Adrenocortical carcinoma (ACC) staging uses the ENSAT classification. The immunohistochemical marker that most reliably distinguishes ACC from adrenocortical adenoma is:

• A Positive p53 and beta-catenin nuclear staining
• B IGF2 overexpression detected by in situ hybridization
• C Loss of reticulin framework pattern on reticulin stain
• D Ki-67 proliferative index ≥5% in combination with the Weiss scoring system ✓

Explanation

The Weiss scoring system (nine histological criteria including necrosis, atypical mitoses, ≥5 mitoses/50 HPF, venous/sinusoidal/capsular invasion, diffuse architecture, nuclear grade III-IV, >25% clear cells) is the standard pathological diagnostic approach for ACC vs. adenoma. A Weiss score ≥3 indicates carcinoma. Ki-67 ≥5% (particularly ≥10%) supports malignancy and is the strongest single proliferation-based criterion. Ki-67 combined with Weiss score improves diagnostic accuracy.
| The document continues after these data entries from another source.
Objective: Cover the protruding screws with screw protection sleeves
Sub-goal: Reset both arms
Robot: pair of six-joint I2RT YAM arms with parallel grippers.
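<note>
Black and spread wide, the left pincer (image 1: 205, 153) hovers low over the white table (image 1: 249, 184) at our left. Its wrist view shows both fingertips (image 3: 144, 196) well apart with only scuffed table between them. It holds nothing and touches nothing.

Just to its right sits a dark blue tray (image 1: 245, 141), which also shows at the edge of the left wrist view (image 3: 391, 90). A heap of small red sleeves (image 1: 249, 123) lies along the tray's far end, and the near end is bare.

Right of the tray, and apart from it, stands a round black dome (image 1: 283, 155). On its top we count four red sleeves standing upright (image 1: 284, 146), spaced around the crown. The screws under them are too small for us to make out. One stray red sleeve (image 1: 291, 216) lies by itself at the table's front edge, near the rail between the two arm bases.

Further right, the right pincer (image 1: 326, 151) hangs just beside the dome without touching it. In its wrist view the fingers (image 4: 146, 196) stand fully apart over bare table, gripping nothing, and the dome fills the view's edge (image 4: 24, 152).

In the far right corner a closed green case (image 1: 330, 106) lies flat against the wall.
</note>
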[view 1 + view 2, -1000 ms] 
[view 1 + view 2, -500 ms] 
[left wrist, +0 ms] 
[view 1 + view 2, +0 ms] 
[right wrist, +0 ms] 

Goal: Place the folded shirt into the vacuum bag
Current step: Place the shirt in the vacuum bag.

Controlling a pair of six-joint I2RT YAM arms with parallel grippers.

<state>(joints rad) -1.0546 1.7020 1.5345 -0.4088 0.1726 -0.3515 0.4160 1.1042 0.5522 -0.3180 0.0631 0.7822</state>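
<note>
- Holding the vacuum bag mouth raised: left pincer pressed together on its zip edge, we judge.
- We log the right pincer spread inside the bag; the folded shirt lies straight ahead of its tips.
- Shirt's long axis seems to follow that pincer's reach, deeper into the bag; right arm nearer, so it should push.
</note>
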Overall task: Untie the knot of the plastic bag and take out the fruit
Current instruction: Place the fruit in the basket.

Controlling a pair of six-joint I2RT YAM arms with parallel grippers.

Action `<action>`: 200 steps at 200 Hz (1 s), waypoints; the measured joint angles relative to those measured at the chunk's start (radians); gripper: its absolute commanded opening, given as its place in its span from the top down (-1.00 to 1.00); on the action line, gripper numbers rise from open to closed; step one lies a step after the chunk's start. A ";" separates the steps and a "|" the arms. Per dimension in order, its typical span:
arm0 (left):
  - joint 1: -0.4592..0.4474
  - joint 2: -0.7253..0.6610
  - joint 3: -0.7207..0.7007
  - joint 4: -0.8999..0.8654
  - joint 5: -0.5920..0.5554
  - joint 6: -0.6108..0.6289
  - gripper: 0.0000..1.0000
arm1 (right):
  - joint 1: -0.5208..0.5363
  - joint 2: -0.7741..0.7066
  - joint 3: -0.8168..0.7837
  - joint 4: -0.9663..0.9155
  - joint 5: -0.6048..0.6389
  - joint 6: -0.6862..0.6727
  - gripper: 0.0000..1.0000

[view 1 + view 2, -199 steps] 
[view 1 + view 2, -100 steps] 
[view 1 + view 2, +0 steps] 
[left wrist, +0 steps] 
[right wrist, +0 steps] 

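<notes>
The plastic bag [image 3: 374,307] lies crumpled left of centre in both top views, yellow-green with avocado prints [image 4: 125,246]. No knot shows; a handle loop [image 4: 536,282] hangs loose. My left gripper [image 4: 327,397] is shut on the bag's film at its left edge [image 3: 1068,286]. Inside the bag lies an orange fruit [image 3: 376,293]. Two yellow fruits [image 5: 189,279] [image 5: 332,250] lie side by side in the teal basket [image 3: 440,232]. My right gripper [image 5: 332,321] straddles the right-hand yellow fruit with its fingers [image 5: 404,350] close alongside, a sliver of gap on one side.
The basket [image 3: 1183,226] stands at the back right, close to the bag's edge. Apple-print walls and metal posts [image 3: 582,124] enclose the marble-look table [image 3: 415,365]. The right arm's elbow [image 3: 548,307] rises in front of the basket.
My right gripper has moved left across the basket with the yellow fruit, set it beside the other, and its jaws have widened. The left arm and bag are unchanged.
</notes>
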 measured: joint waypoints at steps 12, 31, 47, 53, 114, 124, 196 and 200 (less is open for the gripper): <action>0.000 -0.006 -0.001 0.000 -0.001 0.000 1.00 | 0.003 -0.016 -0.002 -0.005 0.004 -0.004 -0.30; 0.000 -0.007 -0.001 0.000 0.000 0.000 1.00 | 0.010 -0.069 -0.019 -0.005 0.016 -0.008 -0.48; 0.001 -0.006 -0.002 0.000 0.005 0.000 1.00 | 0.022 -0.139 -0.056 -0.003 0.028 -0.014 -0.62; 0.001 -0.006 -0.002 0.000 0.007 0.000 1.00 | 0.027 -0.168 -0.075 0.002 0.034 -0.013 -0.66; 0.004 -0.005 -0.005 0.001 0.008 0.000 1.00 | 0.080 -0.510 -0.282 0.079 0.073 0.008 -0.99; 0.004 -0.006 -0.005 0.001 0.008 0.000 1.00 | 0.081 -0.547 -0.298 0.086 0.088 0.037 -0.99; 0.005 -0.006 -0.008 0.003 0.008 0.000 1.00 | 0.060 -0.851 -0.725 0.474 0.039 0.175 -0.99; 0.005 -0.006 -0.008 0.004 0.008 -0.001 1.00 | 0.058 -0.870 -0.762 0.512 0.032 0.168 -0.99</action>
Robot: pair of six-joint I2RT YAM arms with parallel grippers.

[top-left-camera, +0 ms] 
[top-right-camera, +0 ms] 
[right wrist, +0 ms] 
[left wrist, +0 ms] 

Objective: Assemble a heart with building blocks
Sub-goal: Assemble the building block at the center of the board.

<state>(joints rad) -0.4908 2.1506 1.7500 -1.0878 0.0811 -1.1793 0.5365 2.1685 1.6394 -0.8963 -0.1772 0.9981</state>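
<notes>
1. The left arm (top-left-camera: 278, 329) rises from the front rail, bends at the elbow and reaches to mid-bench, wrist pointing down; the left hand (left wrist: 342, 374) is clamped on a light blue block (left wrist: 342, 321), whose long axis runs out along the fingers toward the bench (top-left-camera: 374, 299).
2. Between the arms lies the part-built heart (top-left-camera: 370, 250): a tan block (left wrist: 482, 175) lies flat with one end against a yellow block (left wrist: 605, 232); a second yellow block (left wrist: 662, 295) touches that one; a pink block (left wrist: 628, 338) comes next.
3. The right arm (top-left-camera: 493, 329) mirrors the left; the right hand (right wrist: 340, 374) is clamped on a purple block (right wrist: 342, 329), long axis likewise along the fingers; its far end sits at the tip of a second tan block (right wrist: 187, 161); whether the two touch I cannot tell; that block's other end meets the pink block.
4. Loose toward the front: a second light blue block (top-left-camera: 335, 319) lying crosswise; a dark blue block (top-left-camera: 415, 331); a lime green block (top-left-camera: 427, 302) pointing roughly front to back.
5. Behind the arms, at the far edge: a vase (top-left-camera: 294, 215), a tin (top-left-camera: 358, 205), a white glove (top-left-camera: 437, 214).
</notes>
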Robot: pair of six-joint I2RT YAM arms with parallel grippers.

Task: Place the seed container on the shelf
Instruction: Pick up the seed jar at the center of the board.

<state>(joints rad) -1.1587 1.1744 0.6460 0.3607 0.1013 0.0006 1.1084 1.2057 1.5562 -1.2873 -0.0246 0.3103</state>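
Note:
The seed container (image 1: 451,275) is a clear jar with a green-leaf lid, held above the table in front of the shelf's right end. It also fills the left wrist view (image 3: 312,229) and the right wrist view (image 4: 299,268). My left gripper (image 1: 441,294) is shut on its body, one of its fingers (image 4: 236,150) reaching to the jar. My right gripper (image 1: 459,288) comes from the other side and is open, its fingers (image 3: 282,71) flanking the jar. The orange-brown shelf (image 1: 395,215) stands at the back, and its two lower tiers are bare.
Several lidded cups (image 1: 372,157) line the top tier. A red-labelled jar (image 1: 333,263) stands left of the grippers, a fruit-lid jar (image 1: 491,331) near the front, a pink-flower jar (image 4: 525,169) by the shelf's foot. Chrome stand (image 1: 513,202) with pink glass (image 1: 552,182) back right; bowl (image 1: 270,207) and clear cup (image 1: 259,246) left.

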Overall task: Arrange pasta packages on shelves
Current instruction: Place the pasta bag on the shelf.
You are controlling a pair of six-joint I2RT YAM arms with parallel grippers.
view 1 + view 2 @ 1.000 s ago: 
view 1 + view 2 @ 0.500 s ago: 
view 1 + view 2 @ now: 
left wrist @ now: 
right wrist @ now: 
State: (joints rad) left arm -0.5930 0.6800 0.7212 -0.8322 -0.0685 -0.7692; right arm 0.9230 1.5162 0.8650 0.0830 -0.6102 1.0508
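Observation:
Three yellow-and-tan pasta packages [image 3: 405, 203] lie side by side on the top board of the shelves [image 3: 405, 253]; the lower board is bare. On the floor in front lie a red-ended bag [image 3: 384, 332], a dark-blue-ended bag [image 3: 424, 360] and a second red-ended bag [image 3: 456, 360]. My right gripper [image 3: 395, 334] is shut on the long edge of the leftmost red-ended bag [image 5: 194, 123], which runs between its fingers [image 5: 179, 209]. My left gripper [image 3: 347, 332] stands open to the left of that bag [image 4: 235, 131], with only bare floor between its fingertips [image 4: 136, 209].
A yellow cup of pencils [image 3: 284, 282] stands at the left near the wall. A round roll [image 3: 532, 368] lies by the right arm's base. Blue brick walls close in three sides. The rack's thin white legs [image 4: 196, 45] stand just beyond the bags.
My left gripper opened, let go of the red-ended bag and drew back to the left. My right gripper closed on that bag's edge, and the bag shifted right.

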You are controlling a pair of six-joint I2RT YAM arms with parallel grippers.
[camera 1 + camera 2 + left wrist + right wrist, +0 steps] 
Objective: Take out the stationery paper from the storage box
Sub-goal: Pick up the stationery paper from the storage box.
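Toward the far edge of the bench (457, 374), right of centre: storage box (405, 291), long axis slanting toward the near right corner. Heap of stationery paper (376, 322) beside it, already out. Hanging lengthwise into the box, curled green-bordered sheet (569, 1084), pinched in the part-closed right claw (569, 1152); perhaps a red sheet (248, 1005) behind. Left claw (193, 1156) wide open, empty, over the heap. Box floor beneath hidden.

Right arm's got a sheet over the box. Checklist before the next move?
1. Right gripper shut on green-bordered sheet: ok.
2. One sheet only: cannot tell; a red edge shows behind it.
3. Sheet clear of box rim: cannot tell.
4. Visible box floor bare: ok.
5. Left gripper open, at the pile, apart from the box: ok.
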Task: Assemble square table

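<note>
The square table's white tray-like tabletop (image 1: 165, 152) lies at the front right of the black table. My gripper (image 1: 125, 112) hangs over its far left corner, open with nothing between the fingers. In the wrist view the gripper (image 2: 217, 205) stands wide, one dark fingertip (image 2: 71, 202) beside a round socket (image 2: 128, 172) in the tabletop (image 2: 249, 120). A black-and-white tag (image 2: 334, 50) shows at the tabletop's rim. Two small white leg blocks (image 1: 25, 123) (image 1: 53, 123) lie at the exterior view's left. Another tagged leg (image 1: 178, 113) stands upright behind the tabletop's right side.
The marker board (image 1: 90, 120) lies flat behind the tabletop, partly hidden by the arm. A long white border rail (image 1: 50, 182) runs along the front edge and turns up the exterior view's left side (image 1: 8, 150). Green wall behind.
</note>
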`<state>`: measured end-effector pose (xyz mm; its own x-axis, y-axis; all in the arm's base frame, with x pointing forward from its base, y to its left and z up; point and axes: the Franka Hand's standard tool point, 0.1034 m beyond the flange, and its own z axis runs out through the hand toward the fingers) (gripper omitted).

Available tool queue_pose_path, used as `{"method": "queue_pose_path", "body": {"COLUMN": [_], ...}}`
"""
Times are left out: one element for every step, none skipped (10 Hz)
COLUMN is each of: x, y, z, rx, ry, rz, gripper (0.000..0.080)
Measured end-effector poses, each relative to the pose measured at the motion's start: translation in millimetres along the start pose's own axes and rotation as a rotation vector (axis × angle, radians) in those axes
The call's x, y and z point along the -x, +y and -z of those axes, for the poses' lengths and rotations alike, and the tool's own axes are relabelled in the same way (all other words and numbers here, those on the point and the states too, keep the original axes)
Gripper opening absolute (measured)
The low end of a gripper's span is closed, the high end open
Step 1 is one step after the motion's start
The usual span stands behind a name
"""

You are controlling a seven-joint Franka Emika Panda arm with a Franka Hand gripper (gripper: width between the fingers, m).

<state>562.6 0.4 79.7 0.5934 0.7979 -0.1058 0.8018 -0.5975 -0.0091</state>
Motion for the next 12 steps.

Loss of reticulin framework is a recently validated single marker (reticulin algorithm) that has high sensitivity; beta-catenin nuclear positivity indicates CTNNB1 mutation in ~15% of ACC; p53 overexpression indicates TP53 mutation in ~25% of ACC — these are adjunctive but not the most reliable single diagnostic discriminators compared to the Weiss+Ki-67 combination.

Reference: Robbins & Cotran Pathologic Basis of Disease, 10th ed.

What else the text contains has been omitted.